The more we can keep judges’ philosophy out of our legal system, the more we approach the ideal of “a government of laws and not of men.” But we have been moving in the opposite direction for too long. Recent court decisions, including those of the Supreme Court, show a continuing trend toward judicial activism, relying on notions outside the law and even outside the country.

Liberals have rooted for judicial activism because this activism has favored liberal causes and liberal views on such issues as abortion, the death penalty, same-sex “marriage,” and racial quotas. But activism can be used by any judge for any purpose.

When Chief Justice Roger Taney said a black man “had no rights which the white man was bound to respect” in the Dred Scott decision of 1857, he was turning his own personal opinion into the law of the land. As dissenting justices pointed out, free blacks had exercised legal rights, including the right to vote, even before the Constitution was written, as well as after. Taney was making law, not following law.

Liberals seem to be taking the same myopic view of judicial activism they once took toward special prosecutors — which seemed a great idea to them when special prosecutors were going after Republicans but suddenly not so great when Bill Clinton became the target.

The issue of judicial activism is not just an issue of the moment. It is an enduring issue of great moment because it means erosion of the people’s constitutional right to govern themselves. If activist judges are allowed to increasingly continue becoming our real rulers, what are elections for? Just to provide jobs for politicians?

Public acceptance of judicial coups has only led to increasing audacity in words and deeds by activist judges. Justice Anthony Kennedy’s recent decision banning the execution of murderers under the age of 18 was a classic case in point. It was based, he said, on “evolving standards” and a “national consensus,” as well as on what people were saying in other countries. Even if all of this were true, none of these things is statutory law, much less the U.S. Constitution.

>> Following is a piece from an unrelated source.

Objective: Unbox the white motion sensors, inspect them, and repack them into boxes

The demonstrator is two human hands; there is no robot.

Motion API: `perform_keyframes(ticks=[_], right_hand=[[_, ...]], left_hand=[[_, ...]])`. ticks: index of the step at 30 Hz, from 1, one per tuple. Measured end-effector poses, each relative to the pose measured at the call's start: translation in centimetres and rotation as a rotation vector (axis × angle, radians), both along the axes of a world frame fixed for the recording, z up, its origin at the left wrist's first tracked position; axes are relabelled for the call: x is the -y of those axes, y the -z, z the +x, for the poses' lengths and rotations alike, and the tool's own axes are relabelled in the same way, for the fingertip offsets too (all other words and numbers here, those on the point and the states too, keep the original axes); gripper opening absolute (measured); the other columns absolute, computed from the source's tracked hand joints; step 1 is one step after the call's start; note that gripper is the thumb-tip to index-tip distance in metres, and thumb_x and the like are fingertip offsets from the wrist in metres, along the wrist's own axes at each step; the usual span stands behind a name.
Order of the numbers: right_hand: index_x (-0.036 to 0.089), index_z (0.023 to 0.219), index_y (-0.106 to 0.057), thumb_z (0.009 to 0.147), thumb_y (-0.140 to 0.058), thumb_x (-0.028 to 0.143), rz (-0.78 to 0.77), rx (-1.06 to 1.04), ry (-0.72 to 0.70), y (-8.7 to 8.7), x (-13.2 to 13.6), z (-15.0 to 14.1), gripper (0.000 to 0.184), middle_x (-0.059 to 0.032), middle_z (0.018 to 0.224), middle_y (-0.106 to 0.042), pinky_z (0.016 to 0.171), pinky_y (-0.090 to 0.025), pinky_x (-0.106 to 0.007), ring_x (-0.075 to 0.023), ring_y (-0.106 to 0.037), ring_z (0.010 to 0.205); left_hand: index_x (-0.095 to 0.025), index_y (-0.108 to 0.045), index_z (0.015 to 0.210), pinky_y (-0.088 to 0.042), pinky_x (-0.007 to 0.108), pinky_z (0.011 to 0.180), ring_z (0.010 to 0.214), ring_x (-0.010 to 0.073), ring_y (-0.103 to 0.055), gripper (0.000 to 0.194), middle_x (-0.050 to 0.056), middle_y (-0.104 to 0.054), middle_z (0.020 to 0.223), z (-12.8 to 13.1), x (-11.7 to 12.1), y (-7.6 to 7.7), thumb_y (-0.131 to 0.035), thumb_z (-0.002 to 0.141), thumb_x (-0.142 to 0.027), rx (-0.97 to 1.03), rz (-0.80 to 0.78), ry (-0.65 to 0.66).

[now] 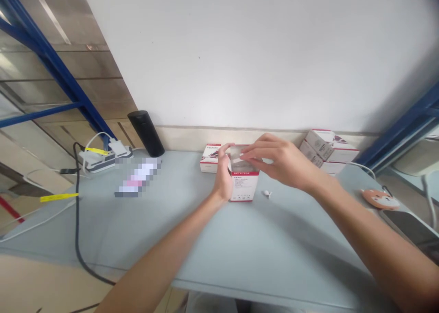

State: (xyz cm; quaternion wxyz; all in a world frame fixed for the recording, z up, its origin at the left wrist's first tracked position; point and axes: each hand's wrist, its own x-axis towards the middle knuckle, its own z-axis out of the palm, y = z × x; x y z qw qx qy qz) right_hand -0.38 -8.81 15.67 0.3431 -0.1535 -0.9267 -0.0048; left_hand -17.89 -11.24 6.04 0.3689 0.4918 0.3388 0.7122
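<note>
An upright white and red cardboard box [244, 188] marked "DETECTOR" stands on the grey-blue table, its top open. My left hand [224, 175] is wrapped round the box's left side, with the thumb and fingers near the upper edge. Over the opening, my right hand [279, 160] has its fingers pinched together at the top of the box. What lies between those fingertips is too small and blurred to make out. A small white piece [267, 193] rests on the table just right of the box.
Behind my left hand lies another white and red box [210, 160]. Several similar boxes [325, 151] are stacked against the wall at right. Leftward are a black cylinder [147, 132], a blurred-out phone-like item [137, 178] and a power strip [106, 160]. An orange and white item [380, 198] sits far right.
</note>
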Motion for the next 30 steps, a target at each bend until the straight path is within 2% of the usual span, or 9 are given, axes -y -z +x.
perform_keyframes(ticks=[7,11,16,20,23,25,26,28,30], right_hand=[[0.023,0.108,-0.078,0.099,-0.058,0.006,-0.168,-0.012,-0.017,2.1,-0.4,-0.8,0.027,-0.0032,0.119,-0.08,0.093,-0.062,-0.039,-0.0227,-0.073,0.113],[0.025,0.115,-0.077,0.101,-0.058,0.011,-0.234,0.077,-0.026,1.6,-0.1,0.1,0.028,-0.0014,0.129,-0.077,0.098,-0.061,-0.038,-0.0222,-0.072,0.119],[0.026,0.112,-0.078,0.104,-0.056,0.023,-0.256,0.236,0.011,0.7,0.6,0.5,0.024,-0.0038,0.131,-0.074,0.087,-0.062,-0.039,-0.0232,-0.075,0.108],[0.029,0.13,-0.071,0.106,-0.055,0.029,-0.218,0.163,0.008,0.8,0.6,1.0,0.029,-0.0066,0.138,-0.07,0.104,-0.057,-0.041,-0.0257,-0.068,0.125],[0.029,0.136,-0.064,0.104,-0.057,0.027,-0.192,-0.07,0.173,2.3,0.6,2.5,0.033,-0.0095,0.138,-0.066,0.105,-0.055,-0.043,-0.0264,-0.066,0.125],[0.027,0.129,-0.064,0.101,-0.06,0.028,-0.217,-0.164,0.322,4.1,0.7,4.0,0.028,-0.0095,0.123,-0.069,0.09,-0.059,-0.041,-0.0255,-0.07,0.107],[0.027,0.127,-0.064,0.1,-0.063,0.029,-0.268,-0.097,0.339,5.2,0.7,4.8,0.028,-0.0084,0.117,-0.07,0.082,-0.06,-0.04,-0.0244,-0.071,0.098],[0.03,0.121,-0.067,0.099,-0.065,0.031,-0.392,0.2,0.227,7.5,0.6,6.0,0.023,-0.0048,0.117,-0.071,0.072,-0.06,-0.036,-0.02,-0.071,0.084],[0.031,0.116,-0.071,0.099,-0.063,0.026,-0.424,0.327,0.174,9.4,0.2,6.7,0.02,-0.004,0.122,-0.071,0.072,-0.06,-0.035,-0.0192,-0.073,0.084]], left_hand=[[-0.027,-0.059,0.133,-0.047,0.04,0.11,0.125,0.0257,-0.063,0.043,0.005,-0.071,0.127,0.0,0.4,0.3,-0.04,0.102,-0.051,0.091,-0.077,0.0],[-0.027,-0.057,0.133,-0.049,0.042,0.106,0.119,0.0271,-0.067,0.045,0.006,-0.072,0.123,0.1,0.6,0.5,-0.039,0.104,-0.055,0.074,-0.021,0.051],[-0.028,-0.055,0.134,-0.051,0.043,0.101,0.111,0.0267,-0.069,0.046,0.005,-0.074,0.117,0.2,0.7,0.6,-0.036,0.106,-0.06,0.037,-0.073,0.034],[-0.027,-0.056,0.128,-0.048,0.042,0.105,0.12,0.0272,-0.065,0.042,0.005,-0.072,0.119,-0.1,0.5,0.6,-0.035,0.107,-0.056,-0.006,-0.068,-0.008],[-0.028,-0.058,0.126,-0.047,0.04,0.103,0.116,0.0264,-0.064,0.04,0.004,-0.071,0.117,-0.2,0.3,0.9,-0.037,0.107,-0.057,-0.049,-0.038,-0.057],[-0.028,-0.06,0.124,-0.047,0.039,0.1,0.111,0.0258,-0.064,0.041,0.003,-0.07,0.115,-0.1,0.2,1.1,-0.038,0.107,-0.058,-0.076,-0.017,-0.093],[-0.028,-0.061,0.123,-0.047,0.039,0.099,0.11,0.0257,-0.064,0.041,0.003,-0.07,0.115,0.0,0.2,1.2,-0.038,0.107,-0.059,-0.085,-0.007,-0.108],[-0.028,-0.062,0.119,-0.048,0.039,0.099,0.11,0.0256,-0.063,0.041,0.004,-0.069,0.116,0.2,0.2,1.2,-0.038,0.107,-0.059,-0.099,0.011,-0.128],[-0.027,-0.062,0.116,-0.049,0.039,0.097,0.108,0.0257,-0.063,0.042,0.005,-0.068,0.115,0.3,0.4,1.1,-0.036,0.108,-0.059,-0.124,0.03,-0.148]])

It is incidental these things are not all true. What do pretty words like “evolving standards” mean except that some people agree with you even if the law says nothing of the sort? As for a “national consensus,” we have elections to determine that and judges have no special expertise as pollsters.

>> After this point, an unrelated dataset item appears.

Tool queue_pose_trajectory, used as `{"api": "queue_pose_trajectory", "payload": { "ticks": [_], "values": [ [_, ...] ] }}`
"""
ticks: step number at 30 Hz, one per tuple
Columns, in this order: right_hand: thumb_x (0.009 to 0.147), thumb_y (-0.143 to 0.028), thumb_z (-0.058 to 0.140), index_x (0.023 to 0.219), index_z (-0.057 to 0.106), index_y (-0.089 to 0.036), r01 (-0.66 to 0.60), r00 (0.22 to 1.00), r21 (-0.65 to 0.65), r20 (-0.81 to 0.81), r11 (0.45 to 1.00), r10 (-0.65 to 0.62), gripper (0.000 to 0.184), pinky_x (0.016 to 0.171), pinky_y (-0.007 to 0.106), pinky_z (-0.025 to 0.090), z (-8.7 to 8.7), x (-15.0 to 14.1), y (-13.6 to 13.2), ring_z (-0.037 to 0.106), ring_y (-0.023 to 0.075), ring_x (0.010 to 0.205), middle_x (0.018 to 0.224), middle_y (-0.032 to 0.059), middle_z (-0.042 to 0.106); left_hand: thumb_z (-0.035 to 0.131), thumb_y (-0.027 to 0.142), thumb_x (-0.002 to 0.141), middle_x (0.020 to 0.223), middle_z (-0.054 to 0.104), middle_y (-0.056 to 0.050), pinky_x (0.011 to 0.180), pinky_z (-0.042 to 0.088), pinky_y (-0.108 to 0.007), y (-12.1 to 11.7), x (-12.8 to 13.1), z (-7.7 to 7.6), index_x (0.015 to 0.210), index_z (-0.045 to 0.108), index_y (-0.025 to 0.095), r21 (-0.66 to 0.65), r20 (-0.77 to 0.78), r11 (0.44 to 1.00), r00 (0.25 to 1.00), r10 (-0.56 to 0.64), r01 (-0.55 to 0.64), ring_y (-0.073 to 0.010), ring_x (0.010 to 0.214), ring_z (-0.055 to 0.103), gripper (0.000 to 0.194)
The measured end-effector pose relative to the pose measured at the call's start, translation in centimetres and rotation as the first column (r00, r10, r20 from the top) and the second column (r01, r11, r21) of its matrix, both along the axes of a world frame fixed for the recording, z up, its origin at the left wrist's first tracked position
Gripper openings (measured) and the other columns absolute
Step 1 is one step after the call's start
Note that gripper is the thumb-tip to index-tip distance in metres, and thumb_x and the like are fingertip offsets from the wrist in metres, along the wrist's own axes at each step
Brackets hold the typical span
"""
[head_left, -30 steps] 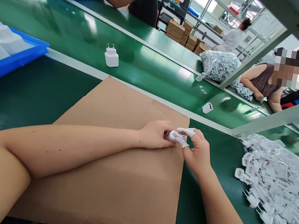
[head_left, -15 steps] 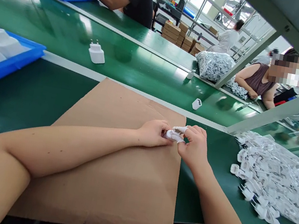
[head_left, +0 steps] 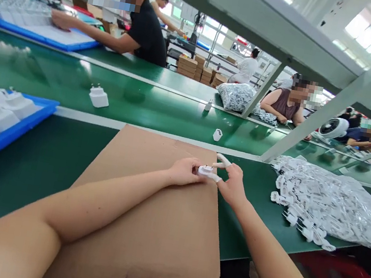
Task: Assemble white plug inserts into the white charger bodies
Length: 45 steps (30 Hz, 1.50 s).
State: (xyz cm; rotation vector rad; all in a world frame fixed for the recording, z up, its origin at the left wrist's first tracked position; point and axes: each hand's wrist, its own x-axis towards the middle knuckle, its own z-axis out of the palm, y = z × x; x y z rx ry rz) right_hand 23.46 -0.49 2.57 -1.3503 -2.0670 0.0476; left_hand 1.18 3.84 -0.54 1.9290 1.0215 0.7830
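Evidently, the right hand (head_left: 233, 183) has loosened half-open, thumb (head_left: 215, 178) seemingly against the white charger (head_left: 205, 171), baring its pins (head_left: 207, 166) and suggesting eased handling, while the left hand (head_left: 185, 171) pinches it above the cardboard's (head_left: 158, 211) far right corner.

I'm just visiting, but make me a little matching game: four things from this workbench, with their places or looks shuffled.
Things:
1. Cardboard sheet
2. White adapter over that sheet
3. Front blue tray
4. Pile of white plug parts

Places or looks:
A. At the right, partly under clear plastic
B. Flat and brown
C. Cut off by the picture's left edge
D. Held in the left hand, with the right hand at it

Right pairs: 1-B, 2-D, 3-C, 4-A
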Motion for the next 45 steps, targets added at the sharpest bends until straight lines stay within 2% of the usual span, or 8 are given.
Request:
{"api": "queue_pose_trajectory", "payload": {
  "ticks": [4, 8, 11, 24, 28, 34, 42, 45],
  "values": [
    [0.091, -0.051, 0.064, 0.153, 0.043, -0.013, 0.491, 0.871, 0.020, 0.015, 0.871, -0.492, 0.076, 0.116, 0.056, 0.035, -0.4, 5.8, -3.6, 0.047, 0.0391, 0.140, 0.150, 0.0247, 0.053, 0.077, 0.049, 0.076, 0.089, 0.068, -0.002, 0.069, 0.047, -0.029, -0.2, -0.1, -0.5, 0.090, 0.077, 0.023, 0.020, -0.019, 1.000, 1.000, 0.021, -0.021, -0.0182, 0.075, 0.061, 0.030],
    [0.092, -0.052, 0.063, 0.142, 0.048, 0.001, 0.932, 0.360, -0.148, 0.286, 0.330, -0.888, 0.075, 0.113, 0.067, 0.030, -0.8, 11.8, -6.8, 0.030, 0.0528, 0.148, 0.153, 0.0398, 0.037, 0.076, 0.048, 0.077, 0.096, 0.072, -0.003, 0.071, 0.047, -0.030, -0.2, -0.1, -0.7, 0.098, 0.077, 0.024, -0.014, -0.004, 1.000, 1.000, 0.028, -0.028, -0.0202, 0.081, 0.064, 0.033],
    [0.096, -0.052, 0.057, 0.140, 0.050, -0.001, 0.955, 0.242, -0.258, 0.403, 0.144, -0.883, 0.068, 0.111, 0.061, 0.036, -1.1, 13.7, -7.4, 0.040, 0.0503, 0.143, 0.148, 0.0368, 0.043, 0.076, 0.049, 0.076, 0.098, 0.072, -0.003, 0.072, 0.047, -0.031, -0.2, 0.0, -0.7, 0.103, 0.077, 0.024, -0.032, -0.011, 0.999, 1.000, 0.026, -0.026, -0.0211, 0.082, 0.065, 0.036],
    [0.087, -0.012, 0.058, 0.126, 0.070, -0.016, 0.762, 0.648, -0.296, 0.339, 0.576, -0.682, 0.041, 0.100, 0.037, 0.047, -0.1, 9.1, 1.5, 0.056, 0.0311, 0.118, 0.136, 0.0181, 0.049, 0.081, 0.049, 0.071, 0.089, 0.074, -0.004, 0.071, 0.048, -0.030, 0.8, 0.1, -1.2, 0.096, 0.077, 0.020, -0.077, 0.124, 0.996, 0.991, 0.050, -0.041, -0.0199, 0.077, 0.064, 0.039],
    [0.081, -0.011, 0.057, 0.130, 0.071, -0.014, 0.671, 0.741, -0.237, 0.177, 0.703, -0.648, 0.051, 0.105, 0.039, 0.046, -1.6, 8.8, 3.0, 0.056, 0.0323, 0.118, 0.133, 0.0184, 0.050, 0.081, 0.049, 0.067, 0.089, 0.074, -0.004, 0.075, 0.050, -0.031, 5.6, -1.6, 0.2, 0.099, 0.074, 0.020, -0.079, 0.141, 0.966, 0.956, 0.257, -0.247, -0.0211, 0.080, 0.066, 0.044],
    [0.075, -0.016, 0.056, 0.127, 0.074, -0.015, 0.542, 0.827, -0.177, -0.057, 0.821, -0.559, 0.055, 0.107, 0.042, 0.048, -3.1, 9.9, 2.7, 0.059, 0.0305, 0.115, 0.123, 0.0157, 0.059, 0.074, 0.040, 0.072, 0.097, 0.073, -0.008, 0.081, 0.049, -0.036, 14.6, -6.7, 1.1, 0.091, 0.068, 0.020, 0.070, -0.104, 0.741, 0.733, 0.672, -0.668, -0.0275, 0.093, 0.068, 0.028],
    [0.083, -0.028, 0.062, 0.119, 0.073, -0.018, 0.289, 0.609, -0.436, -0.603, 0.852, -0.515, 0.039, 0.087, 0.044, 0.062, -2.2, 9.8, 3.1, 0.073, 0.0247, 0.092, 0.110, 0.0112, 0.075, 0.070, 0.034, 0.076, 0.156, 0.044, -0.026, 0.111, 0.037, -0.062, 15.7, -6.1, 1.7, 0.147, 0.046, 0.013, 0.321, -0.073, 0.522, 0.530, 0.845, -0.790, -0.0475, 0.141, 0.040, 0.078],
    [0.085, -0.026, 0.063, 0.103, 0.072, -0.017, -0.005, 0.344, -0.478, -0.826, 0.878, -0.448, 0.022, 0.081, 0.041, 0.067, -1.8, 9.4, 3.2, 0.077, 0.0248, 0.092, 0.105, 0.0122, 0.078, 0.068, 0.033, 0.079, 0.168, 0.028, -0.016, 0.121, 0.028, -0.058, 15.8, -4.2, 1.7, 0.158, 0.035, 0.019, 0.530, -0.152, 0.645, 0.687, 0.711, -0.550, -0.0442, 0.148, 0.031, 0.087]
  ]
}}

What all this vaguely romantic verbiage boils down to is that judges can treat the Constitution as simply a grant of power to act as philosopher kings and respond to whatever constituency they prefer to the voting public. That is lawless law.

Such judicial behavior won’t stop until it gets stopped. This might be done with congressional restrictions on court jurisdiction, with constitutional amendments, or by the other branches of government simply refusing to obey some judicial decisions, as President Andrew Jackson did long ago.

Short of constitutional confrontations, however, a less dangerous option would be to appoint judges with a track record of supporting judicial restraint rather than activism. But this approach is blocked by liberal senators — mostly Democrats but with a big assist from Pennsylvania’s Republican Sen. Arlen Specter, Senate Judiciary Committee chairman.

Liberals understand the enduring high stakes in these judicial nominations. But do the Republicans? Republican senators have the votes to change Senate rules to stop Democrats from filibustering judicial nominees. But they fear the Democrats will become even more obstructionist on other Senate business.

If Senate Democrats are willing to disgrace themselves in public by blocking the functions of government during a war, so be it. Let them see how the public reacts to such irresponsibility. Or will the Republicans prefer to disgrace themselves by caving in?

Thomas Sowell is a nationally syndicated columnist.